PARIS, France - Les sommes déboursées cet été par les clubs européens sont-elles justifiées ou complètement folles? Dans un contexte de mondialisation et de développement du soccer, sport le plus populaire sur la planète, le mercato obéit à des logiques plutôt rationnelles, avec quand même une part de risque.

« L'évolution actuelle des prix, comme des salaires, compromet l'équilibre du football français et peut-être même européen »: le président de Lyon Jean-Michel Aulas, habitué à siéger à la table du football continental, a tapé du poing en fin de semaine dans L'Équipe.

À l'en croire, les sommes déboursées par les clubs les plus riches de la planète, au premier rang desquels ce Paris SG capable de débourser 222 millions d'euros (333 M4 CAD) pour s'offrir Neymar et d'en promettre 180 (270 M$ CAD) autres à Monaco pour enrôler Kylian Mbappé, entraînent une « dérégulation totale » du mercato, faisant grimper les montants des indemnités de transfert et des salaires demandés par les clubs et les joueurs.

Ainsi Neymar a coûté plus cher au PSG que l'Allianz Arena n'a coûté au Bayern Munich, avait exposé un autre contempteur du PSG, le président du Bayern Karl-Heinz Rummenigge. « Clairement, l'Allianz Arena est plus important pour nous et nous préférons l'avoir » plutôt que la pépite Brésilienne, a-t-il taclé dans à Sport Bild.

« Étant le Bayern Munich, nous devons avoir une autre philosophie, nous ne voulons pas suivre et nous ne pouvons pas suivre » cette tendance aux dépenses XXL sur le marché des transferts. « Nous n'avons pas de problème avec cela et je pense que nos fans sont d'accord », a ajouté le dirigeant.

Malgré tout, le Bayern a cassé sa tirelire et son record de dépenses sur un transfert cet été en déboursant 41,5 millions d'euros (62 M$ CAD) pour le milieu français Corentin Tolisso (plus 6 M EUR de bonus éventuels, soit 9 M$ CAD), un joueur qui ne compte qu'une seule sélection en équipe de France.

« Extrêmement porteur » 

« Ce n'est pas que le marché est devenu fou, c'est qu'il est extrêmement porteur », plaide Loic Ravenel, chercheur au Centre international d'étude du sport (CIES). « C'est un secteur qui est toujours en pleine croissance, dans lequel les investisseurs sentent qu'ils peuvent faire du business ».

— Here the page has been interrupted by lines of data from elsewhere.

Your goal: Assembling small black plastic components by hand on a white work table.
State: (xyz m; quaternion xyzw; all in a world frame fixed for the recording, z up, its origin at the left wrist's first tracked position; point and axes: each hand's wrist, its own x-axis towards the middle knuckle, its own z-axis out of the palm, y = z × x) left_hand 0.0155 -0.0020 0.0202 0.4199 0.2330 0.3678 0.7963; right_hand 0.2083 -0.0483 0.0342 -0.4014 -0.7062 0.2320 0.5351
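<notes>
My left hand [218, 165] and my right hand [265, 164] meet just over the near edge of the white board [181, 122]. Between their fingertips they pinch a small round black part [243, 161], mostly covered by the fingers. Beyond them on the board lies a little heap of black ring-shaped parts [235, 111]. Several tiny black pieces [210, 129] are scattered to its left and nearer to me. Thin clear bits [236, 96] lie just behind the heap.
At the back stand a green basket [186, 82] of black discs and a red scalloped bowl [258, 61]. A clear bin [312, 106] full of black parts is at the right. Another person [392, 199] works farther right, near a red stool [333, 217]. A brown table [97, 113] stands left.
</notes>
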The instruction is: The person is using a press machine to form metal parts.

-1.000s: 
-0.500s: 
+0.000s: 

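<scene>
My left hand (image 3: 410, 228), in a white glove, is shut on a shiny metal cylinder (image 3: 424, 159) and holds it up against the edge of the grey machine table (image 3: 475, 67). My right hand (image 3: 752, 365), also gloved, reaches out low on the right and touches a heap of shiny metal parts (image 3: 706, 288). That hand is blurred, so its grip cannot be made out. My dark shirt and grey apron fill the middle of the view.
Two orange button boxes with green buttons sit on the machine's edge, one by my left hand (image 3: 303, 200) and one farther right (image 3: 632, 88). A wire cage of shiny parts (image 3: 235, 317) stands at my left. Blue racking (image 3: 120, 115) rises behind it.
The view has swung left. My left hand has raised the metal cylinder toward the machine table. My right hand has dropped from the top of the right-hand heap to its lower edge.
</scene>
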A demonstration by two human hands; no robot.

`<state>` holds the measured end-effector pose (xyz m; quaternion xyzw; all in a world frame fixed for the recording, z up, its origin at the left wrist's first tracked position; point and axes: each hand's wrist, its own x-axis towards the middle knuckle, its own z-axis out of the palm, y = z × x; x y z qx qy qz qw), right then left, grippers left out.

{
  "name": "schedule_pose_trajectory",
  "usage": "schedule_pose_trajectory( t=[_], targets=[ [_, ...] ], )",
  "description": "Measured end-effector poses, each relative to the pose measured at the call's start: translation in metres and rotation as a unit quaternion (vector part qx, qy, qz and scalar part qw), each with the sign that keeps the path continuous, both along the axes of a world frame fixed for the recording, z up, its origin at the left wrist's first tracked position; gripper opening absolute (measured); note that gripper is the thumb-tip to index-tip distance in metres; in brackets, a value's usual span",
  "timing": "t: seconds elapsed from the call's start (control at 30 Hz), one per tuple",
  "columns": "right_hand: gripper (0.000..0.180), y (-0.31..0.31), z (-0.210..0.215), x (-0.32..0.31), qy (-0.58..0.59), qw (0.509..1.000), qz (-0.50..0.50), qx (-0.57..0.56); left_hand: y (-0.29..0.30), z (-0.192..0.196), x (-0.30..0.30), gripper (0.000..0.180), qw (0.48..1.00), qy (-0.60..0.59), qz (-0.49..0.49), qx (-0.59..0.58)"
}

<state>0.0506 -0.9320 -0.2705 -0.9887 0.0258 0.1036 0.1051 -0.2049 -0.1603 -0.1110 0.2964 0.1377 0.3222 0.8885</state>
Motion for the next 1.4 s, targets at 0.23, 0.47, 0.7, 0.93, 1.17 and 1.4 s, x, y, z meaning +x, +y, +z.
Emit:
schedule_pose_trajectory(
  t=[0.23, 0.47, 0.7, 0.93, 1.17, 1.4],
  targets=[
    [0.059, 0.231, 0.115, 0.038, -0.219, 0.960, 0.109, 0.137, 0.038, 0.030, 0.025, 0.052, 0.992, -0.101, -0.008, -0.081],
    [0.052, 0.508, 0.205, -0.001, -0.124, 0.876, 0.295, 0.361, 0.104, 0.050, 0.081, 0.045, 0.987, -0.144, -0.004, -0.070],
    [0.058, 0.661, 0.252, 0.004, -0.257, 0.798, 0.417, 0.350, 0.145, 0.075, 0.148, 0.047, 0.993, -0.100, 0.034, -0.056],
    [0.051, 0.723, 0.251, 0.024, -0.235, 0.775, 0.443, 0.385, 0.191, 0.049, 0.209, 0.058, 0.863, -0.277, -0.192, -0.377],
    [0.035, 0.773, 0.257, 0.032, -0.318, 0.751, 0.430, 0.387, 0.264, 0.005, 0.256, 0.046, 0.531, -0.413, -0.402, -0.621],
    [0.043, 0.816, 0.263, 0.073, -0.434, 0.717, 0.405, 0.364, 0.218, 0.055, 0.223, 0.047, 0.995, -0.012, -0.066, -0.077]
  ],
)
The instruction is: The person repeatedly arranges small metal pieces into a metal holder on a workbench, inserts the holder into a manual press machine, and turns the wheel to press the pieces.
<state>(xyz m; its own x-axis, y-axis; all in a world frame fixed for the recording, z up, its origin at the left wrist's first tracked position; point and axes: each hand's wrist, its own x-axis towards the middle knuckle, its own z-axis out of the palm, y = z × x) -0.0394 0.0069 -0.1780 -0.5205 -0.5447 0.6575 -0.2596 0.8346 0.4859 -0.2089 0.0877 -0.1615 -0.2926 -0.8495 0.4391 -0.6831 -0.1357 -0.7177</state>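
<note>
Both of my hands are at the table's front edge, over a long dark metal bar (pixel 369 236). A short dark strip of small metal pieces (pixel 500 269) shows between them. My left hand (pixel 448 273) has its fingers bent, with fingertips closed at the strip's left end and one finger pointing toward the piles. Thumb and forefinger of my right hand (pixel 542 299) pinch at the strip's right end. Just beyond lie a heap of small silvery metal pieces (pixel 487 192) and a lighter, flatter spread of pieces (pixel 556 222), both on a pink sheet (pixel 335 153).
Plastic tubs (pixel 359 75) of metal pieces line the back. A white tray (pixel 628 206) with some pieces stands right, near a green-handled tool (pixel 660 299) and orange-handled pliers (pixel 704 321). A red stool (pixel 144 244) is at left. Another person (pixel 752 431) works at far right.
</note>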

« On ne voit pas les raisons pour lesquels il cesserait de croitre. C'est un sport qui finit son processus de mondialisation, qui intéresse maintenant en Asie, l'Amérique du Nord s'y met aussi », expose-t-il. « Mais ils ne s'intéressent pas à Sochaux, ou à Angers. Ils s'intéressent à une dizaine de clubs européens qui ont des stars. »

Le Real Madrid, Barcelone, Manchester City ou United, Chelsea, la Juventus Turin, l'AC Milan, le Paris SG et le Bayern Munich aussi, « tous sont en train de se battre à coups de millions pour récupérer la future star, ne pas la rater et en priver la concurrence », expose-t-il. Avec comme objectif de développer ses revenus marketings, ses droits télévisuels et, sportivement, d'arracher la lucrative Ligue des champions. Conséquence, cette demande accrue fait grimper les prix des joueurs.

Redistribution?

Le CIES a créé un programme algorithmique lui permettant d'évaluer la valeur des joueurs en tenant compte de différentes variables, ses performances, sa marge de progression, les ressources à son poste... Et il donne plutôt raison au milieu guingampais Lucas Deaux qui, après avoir vécu un calvaire face à Neymar, trouvait que le PSG avait fait « une affaire ».

Le Brésilien est en effet valorisé à 247,3 M EUR (371 M$ CAD)par le CIES, du fait notamment de ses extraordinaires aptitudes sportives mais aussi de son pouvoir marketing.

En revanche, Kylian Mbappé et ses six mois au plus haut niveau n'est valorisé « que » 101 M EUR (152 M$ CAD) par le CIES. Mais si le PSG prend le risque de voir ses attentes déçues par un tout jeune garçon, il s'offre aussi un joueur qui était très convoité.

Reste à savoir si le système est pérenne. « Est-ce que tout l'argent généré doit aller aux joueurs, ou aux agents, ou est-ce qu'il ne pourrait pas y avoir une logique de redistribution, avec des locomotives qui permettraient, peut-être, aux clubs aux moyens plus faibles d'exister », s'interroge Loïc Ravenel. « Après tout, ce sont eux qui pour certains forment les joueurs ou leur offrent du temps de jeu ».